2.7 KiB
Scene 2 — REQUIRE_APPROVAL: Production Deploy
Policy rule: Environment-based (jenkins.deploy on prod requires approval)
Expected result: REQUIRE_APPROVAL
Presentation Rule
Language: All AI narration and communication during scenes must be in English.
The AI must narrate every interaction with the gateway in detail. Before calling the gateway, explain what it is about to do, which endpoint it will call, what payload it will send, and what it expects to happen. After receiving the response, explain what the gateway returned, what the decision means, and why it matters. The goal is to make the audience understand exactly what is happening between the AI and the gateway at every step.
Communication Flow
sequenceDiagram
participant AI as AI Agent
participant GW as Gateway
participant PE as Policy Engine
participant JK as Jenkins Service
AI->>GW: POST /api/gateway/execute<br/>{tool: jenkins.deploy, action: deploy,<br/>arguments: {env: prod, branch: release/4.2.0}}
GW->>GW: Validate JWT + extract scopes
GW->>PE: Evaluate policy rules
PE->>PE: Scope check: jenkins.deploy ✓
PE->>PE: Environment check: prod → require_approval
PE-->>GW: Decision: REQUIRE_APPROVAL
Note over GW,JK: Request never reaches Jenkins
GW->>GW: Write audit entry
GW-->>AI: 200 OK {decision: REQUIRE_APPROVAL,<br/>reason: "Production deployments require approval"}
Demo Script
Presenter says: "Now the AI tries to deploy to production. The gateway doesn't just allow or deny — it has a third option."
Action
Example request:
"Deploy branch release/4.2.0 to production"

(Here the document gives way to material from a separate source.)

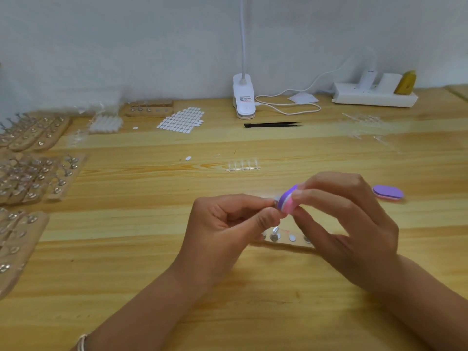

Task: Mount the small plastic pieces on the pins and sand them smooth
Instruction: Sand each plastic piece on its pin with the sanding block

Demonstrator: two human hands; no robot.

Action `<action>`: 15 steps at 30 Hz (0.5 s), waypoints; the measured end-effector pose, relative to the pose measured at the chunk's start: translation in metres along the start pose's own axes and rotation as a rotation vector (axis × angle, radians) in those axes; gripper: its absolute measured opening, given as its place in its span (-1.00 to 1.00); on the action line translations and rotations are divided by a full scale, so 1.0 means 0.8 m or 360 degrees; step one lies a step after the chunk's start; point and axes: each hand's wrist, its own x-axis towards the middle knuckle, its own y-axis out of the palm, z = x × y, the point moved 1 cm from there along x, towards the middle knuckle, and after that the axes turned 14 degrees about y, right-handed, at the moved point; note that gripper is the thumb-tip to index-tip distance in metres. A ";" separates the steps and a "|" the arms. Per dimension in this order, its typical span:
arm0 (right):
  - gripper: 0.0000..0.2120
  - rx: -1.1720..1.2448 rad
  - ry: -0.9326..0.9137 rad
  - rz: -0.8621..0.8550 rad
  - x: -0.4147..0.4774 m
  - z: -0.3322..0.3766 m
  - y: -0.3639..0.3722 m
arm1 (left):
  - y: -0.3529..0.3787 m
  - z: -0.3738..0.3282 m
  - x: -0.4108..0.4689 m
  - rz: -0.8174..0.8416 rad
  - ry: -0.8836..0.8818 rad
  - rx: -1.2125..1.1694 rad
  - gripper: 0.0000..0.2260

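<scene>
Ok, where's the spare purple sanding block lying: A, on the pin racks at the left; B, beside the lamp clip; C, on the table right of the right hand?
C: the spare sanding block lies flat on the table, just beyond the right hand.

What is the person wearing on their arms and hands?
Nothing covers the left hand or the right hand: there are no gloves, and no sleeves are in view. The only thing worn is a thin, pale bracelet of several strands at the left wrist, at the bottom edge of the picture.
</scene>
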 end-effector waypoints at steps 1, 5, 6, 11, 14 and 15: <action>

Send a gateway request for jenkins.deploy with env=prod and branch=release/4.2.0.
Expected Response
{
"request_id": "req-...",
"decision": "require_approval",
"reason": "Production deployments require approval",
"matched_rule": "env-deploy-rules",
"approval": {
"status": "pending",
"timeout_seconds": 60
}
}
What This Proves
- The policy engine distinguishes between environments: staging=allow, prod=require_approval
- No production action happens without a human in the loop
- The AI cannot bypass this — even with valid credentials and correct scopes
- This is the same principle as manual deploy approvals, applied to AI agents
Contrast (optional)
If time permits, also ask:
"Deploy branch release/4.2.0 to staging"
This one returns ALLOW — showing environment-based differentiation in action.
Transition to Next Scene
"So prod needs approval — good. But what about attack scenarios? What if the AI tries to access something it shouldn't?"